Under art 86 of the Maritime Code, each bill of lading is made in at least four originals: one for the shipper, one for the consignee, one for the master, one for the shipowner. The document must, moreover, be signed within 24 hours of loading, in accordance with art 86.4 of the Maritime Code. This signature is essential for its existence as a commercial instrument.
Finally, under art 89 of the Maritime Code, the bearer of the bill, even by virtue of a blank endorsement, alone has the right to have the cargo delivered by the master.
Pursuant to art 91A.3 of the Maritime Code, after having received and taken over the goods, the carrier or the captain or agent of the carrier shall, at the request of the shipper, issue to the shipper a bill of lading. The issuance of the bill of lading is therefore not compulsory.

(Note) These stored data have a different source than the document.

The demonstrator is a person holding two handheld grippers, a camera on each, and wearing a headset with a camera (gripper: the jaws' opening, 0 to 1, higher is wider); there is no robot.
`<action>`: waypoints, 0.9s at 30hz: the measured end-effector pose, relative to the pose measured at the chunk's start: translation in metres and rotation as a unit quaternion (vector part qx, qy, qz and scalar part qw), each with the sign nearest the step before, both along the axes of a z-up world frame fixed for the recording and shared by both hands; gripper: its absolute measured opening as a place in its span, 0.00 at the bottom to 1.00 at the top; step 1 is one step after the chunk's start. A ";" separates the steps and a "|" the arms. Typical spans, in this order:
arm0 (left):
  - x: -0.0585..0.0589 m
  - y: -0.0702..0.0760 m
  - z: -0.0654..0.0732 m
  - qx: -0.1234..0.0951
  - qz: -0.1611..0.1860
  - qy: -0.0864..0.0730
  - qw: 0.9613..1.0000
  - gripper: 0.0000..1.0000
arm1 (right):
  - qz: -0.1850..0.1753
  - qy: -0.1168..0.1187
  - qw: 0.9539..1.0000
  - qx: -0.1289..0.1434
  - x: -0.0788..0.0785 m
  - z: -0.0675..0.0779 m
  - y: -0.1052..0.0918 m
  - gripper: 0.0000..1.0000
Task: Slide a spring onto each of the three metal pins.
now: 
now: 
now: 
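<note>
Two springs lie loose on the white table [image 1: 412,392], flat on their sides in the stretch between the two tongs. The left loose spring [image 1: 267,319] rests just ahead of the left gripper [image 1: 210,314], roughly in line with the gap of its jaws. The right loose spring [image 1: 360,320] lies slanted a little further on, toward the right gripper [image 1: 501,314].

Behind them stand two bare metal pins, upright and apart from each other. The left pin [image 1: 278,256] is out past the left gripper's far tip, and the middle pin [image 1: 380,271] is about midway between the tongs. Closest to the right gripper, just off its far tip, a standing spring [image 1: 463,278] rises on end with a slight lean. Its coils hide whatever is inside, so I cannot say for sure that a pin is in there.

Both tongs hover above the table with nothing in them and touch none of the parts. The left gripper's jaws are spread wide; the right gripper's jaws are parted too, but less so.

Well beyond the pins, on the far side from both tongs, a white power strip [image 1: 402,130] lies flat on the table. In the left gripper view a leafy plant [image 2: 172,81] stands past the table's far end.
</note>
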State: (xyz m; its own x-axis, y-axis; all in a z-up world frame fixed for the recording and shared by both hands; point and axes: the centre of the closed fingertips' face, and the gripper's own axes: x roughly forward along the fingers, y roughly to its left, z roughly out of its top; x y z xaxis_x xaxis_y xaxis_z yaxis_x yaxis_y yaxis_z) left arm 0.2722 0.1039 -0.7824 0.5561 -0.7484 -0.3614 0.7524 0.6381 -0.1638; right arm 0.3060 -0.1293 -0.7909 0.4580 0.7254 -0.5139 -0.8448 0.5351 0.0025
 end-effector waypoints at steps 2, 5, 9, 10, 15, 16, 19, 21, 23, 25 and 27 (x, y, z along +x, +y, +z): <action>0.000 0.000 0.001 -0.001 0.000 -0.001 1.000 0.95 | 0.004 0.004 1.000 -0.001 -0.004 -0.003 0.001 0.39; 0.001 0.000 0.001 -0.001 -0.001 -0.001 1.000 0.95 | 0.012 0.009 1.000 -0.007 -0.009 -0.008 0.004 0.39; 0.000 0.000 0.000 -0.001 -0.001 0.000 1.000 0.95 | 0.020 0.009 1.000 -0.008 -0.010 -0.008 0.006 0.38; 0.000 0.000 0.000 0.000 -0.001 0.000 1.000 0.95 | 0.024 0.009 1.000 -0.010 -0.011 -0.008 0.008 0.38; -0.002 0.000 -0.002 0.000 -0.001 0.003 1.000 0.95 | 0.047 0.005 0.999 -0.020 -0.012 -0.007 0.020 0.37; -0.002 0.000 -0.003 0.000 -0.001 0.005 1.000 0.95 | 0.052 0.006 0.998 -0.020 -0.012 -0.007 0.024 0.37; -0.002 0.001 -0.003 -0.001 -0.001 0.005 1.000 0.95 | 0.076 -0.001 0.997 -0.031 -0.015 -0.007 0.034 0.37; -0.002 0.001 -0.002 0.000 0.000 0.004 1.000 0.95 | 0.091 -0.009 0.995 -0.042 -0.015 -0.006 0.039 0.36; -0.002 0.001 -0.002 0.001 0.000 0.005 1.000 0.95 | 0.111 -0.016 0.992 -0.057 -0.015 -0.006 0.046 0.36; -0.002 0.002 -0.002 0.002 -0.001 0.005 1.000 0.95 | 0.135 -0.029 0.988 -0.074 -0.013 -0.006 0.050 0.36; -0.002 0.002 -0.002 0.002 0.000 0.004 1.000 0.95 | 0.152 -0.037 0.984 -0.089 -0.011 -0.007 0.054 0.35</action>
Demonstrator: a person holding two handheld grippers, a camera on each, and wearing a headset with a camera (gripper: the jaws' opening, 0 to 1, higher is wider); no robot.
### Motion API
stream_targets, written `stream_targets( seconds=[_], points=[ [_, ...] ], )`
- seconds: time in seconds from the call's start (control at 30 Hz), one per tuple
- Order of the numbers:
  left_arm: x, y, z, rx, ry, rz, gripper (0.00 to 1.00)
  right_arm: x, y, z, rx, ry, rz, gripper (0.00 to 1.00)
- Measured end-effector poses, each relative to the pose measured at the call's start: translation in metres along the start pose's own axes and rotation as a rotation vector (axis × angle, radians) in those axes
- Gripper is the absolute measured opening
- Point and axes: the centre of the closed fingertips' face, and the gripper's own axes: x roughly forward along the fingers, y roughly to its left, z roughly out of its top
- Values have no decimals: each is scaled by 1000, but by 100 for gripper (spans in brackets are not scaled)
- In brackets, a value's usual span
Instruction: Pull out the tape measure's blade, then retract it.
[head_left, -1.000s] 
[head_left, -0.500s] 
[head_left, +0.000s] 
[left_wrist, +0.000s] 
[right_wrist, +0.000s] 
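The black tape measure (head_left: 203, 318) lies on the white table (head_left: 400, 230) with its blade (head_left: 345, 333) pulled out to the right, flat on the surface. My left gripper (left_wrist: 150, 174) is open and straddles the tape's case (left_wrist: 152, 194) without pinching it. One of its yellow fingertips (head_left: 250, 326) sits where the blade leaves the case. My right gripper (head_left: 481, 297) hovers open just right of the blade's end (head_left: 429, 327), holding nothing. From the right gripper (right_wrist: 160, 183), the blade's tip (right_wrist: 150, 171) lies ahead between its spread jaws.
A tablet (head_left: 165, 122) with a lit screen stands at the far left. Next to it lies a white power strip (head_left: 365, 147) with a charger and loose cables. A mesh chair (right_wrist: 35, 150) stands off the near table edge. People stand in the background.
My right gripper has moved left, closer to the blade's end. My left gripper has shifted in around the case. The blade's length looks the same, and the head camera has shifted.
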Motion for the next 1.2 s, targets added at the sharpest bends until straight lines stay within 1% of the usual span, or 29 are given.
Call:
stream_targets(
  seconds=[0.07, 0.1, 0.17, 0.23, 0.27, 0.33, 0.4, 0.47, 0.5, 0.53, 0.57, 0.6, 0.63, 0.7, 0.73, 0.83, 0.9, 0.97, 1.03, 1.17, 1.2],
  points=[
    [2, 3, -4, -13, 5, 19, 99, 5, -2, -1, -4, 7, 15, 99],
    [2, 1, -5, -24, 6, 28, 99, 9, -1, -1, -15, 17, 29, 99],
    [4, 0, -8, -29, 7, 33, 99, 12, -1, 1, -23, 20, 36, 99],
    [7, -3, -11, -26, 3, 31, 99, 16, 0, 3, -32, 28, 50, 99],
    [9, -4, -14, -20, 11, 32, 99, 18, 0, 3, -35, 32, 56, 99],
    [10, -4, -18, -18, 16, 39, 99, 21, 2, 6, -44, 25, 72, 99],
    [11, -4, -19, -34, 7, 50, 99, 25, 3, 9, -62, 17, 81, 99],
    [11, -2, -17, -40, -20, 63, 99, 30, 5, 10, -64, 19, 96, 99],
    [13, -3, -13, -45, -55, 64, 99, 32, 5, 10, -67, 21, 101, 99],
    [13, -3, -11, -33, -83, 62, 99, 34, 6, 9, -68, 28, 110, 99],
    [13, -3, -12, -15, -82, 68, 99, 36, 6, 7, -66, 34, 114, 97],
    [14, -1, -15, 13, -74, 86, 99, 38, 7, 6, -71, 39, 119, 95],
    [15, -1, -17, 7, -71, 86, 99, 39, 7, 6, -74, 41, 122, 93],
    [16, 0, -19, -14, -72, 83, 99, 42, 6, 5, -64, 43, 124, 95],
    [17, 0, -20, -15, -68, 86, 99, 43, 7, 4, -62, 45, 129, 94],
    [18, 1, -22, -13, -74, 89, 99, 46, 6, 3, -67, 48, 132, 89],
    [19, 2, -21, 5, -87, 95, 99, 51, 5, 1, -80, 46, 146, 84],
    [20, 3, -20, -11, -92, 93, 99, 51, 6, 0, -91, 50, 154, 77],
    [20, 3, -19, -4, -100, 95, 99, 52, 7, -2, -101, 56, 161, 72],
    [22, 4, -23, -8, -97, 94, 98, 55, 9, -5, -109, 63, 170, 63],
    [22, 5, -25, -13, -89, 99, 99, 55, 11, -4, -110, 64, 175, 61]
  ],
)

Article 91A.6 of the Maritime Code provides, moreover, that notwithstanding the provisions of the preceding paragraphs of this article, a carrier, a master or an agent of the carrier will be free, for specific goods, whatever they are, to enter into a contract with divergent clauses provided that in this case no bill of lading has been or is not issued and that the clauses of the agreement reached are inserted in a receipt which will be a non-negotiable document and mention this character.
It follows from these provisions that in order for the rule contained in art 91 of the Maritime Code to apply, it is required that the bill or similar document is negotiable, but that such a negotiable document must be delivered only if the shipper requests it. Although a bill of lading is negotiable as a rule, these provisions do not prevent that it can be made non-negotiable, with the agreement of the shipper resulting from an express statement on the document. In this case, art 91 of the Maritime Code is not applicable.
The Court of Appeal considered that the bills of lading were negotiable and that the affixing on the bills of lading of the statement 'copy - non negotiable', did not change anything. The appellate Judges did not legally justify their decision.